In areas where the feed mill is part of the Salmonella problem, Cargill adds a blend of aqueous formaldehyde and organic acids to breeder feeds during times of maximum stress.



Pelleting of feeds effective in Tyson operations



Tyson's goal for its feed mills is for pellets to attain 180 F for 45 seconds. Gustin said that most of the mills do a good job of achieving this. He said that he doesn't think feed mills are a big source of Salmonella for Tyson now.



"You do need to check your feed ingredients, some are cleaner than you would think," he said. "Animal products, even eggs shell products, can be all right."



Windrowing, composting helps keep Salmonella levels down



"In the absence of colonizing or bad Salmonella serotypes, old or reused litter provides the best competitive exclusion that money can buy," Gustin said. Where built-up litter is used, he recommends windrow composting the litter between flocks. If done properly, composting can effectively reduce Salmonella numbers in the litter, he said. Litter composting can also have a positive impact on bird health and performance.



Turkey growers clean and disinfect brooder houses after each flock, and the goal is to get them as clean as the breeder houses. The side benefit of this has been better bird performance, according to Wooming. Cargill encourages growers to windrow compost built-up litter in finisher houses, particularly for the toms since they provide most of the inputs for ground turkey.

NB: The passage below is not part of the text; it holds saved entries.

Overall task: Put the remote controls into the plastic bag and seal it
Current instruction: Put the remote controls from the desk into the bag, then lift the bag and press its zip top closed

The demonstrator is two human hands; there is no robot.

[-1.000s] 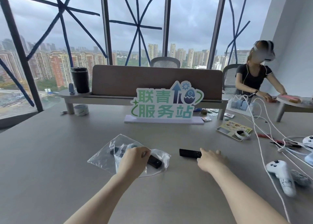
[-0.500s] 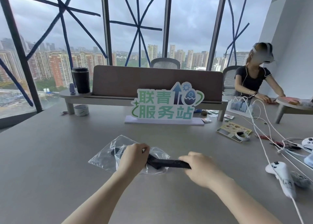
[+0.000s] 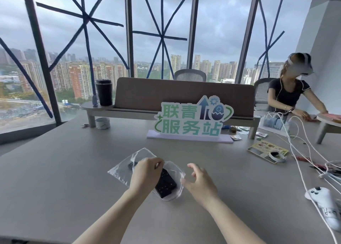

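Two hands: a left hand [image 3: 145,171] and a right hand [image 3: 200,182]. One clear plastic bag [image 3: 125,167] at 12 o'clock from them. Two black remote controls show in it, one remote [image 3: 166,183] big, the other remote [image 3: 132,164] half hidden. One sign [image 3: 191,121], one black cup [image 3: 103,92], one tape roll [image 3: 102,123], one white game controller [image 3: 322,201] at 3 o'clock

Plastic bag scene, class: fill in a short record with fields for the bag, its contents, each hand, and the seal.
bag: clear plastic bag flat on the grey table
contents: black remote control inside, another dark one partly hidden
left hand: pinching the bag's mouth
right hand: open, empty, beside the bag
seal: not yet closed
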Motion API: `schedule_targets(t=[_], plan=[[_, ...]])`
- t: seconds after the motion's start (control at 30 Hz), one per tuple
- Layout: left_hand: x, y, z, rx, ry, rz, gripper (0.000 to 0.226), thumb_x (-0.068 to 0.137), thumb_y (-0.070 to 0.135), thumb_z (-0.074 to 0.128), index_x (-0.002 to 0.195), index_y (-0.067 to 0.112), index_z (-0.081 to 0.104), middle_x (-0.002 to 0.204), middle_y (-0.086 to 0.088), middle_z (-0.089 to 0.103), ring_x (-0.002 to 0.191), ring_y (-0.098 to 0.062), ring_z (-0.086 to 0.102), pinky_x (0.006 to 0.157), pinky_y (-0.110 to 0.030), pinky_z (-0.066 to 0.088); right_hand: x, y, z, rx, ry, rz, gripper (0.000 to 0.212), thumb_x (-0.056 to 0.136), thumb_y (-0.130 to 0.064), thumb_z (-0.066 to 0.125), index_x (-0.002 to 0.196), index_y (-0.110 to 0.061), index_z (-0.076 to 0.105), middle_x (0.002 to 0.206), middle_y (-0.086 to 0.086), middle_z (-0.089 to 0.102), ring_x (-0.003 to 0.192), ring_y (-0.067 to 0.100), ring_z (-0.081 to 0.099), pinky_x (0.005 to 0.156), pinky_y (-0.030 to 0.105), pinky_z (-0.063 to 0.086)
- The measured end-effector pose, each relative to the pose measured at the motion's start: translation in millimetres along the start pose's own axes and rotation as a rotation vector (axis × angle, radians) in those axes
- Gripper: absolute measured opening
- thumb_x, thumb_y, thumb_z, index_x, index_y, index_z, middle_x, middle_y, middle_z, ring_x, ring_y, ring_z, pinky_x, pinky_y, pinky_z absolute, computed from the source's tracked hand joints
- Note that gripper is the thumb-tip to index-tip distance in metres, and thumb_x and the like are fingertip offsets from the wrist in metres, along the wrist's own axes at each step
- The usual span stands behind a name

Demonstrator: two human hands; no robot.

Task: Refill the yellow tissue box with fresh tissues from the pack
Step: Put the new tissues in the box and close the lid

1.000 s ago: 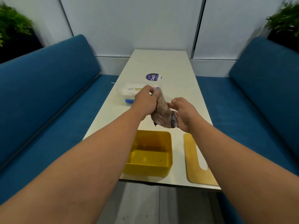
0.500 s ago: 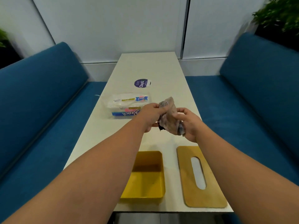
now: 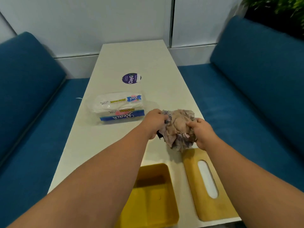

Keeping litter dry requires management



Keeping litter dry prevents Salmonella from proliferating, according to Gustin. Tyson tracks water usage in broiler houses on a daily basis. It is important for growers to maintain drinkers and foggers to prevent leakage. He also said that the sodium and phosphorous levels in the feeds need to be monitored in order to control house moisture. This is particularly important for veg-fed birds because of high soybean meal levels.



Gut health is essential to keeping Salmonella out



"Gut integrity and Salmonella prevalence go hand in hand; if you have poor gut integrity you don't have a prayer with Salmonella," said Gustin. This means that coccidiosis control programs must be successful.



Tyson has used competitive exclusion and organic acid products in broiler flocks. However, it is important to "get rid of the noise in the system" before evaluating these programs.  " We use a heat stable direct fed microbial religiously in our feed, and we think this is a big contributor to the gut health of our flocks," he said.



Cargill uses probiotics in its meat bird feeds and the company has changed probiotics once, according to Wooming. However, he said, "There is no silver bullet."



Indications that your Salmonella program is working



Does Salmonella control in live production operations bring benefits? In addition to lower Salmonella numbers arriving at the processing plant, Tyson has experienced a number of improvements in live performance that Gustin attributes to secondary benefits of good Salmonella control.


  • Good rodent control on farms has made prescriptions to treat breeder flocks with fowl cholera a rarity.


  • It is more difficult now to make new autogenous Salmonella vaccines, because it's more difficult to isolate Salmonella, particularly the worst offenders.


  • Seven-day chick mortality has improved.


  • Live haul equipment samples are negative for Salmonella.


  • Paw yield has increased because of better litter conditions.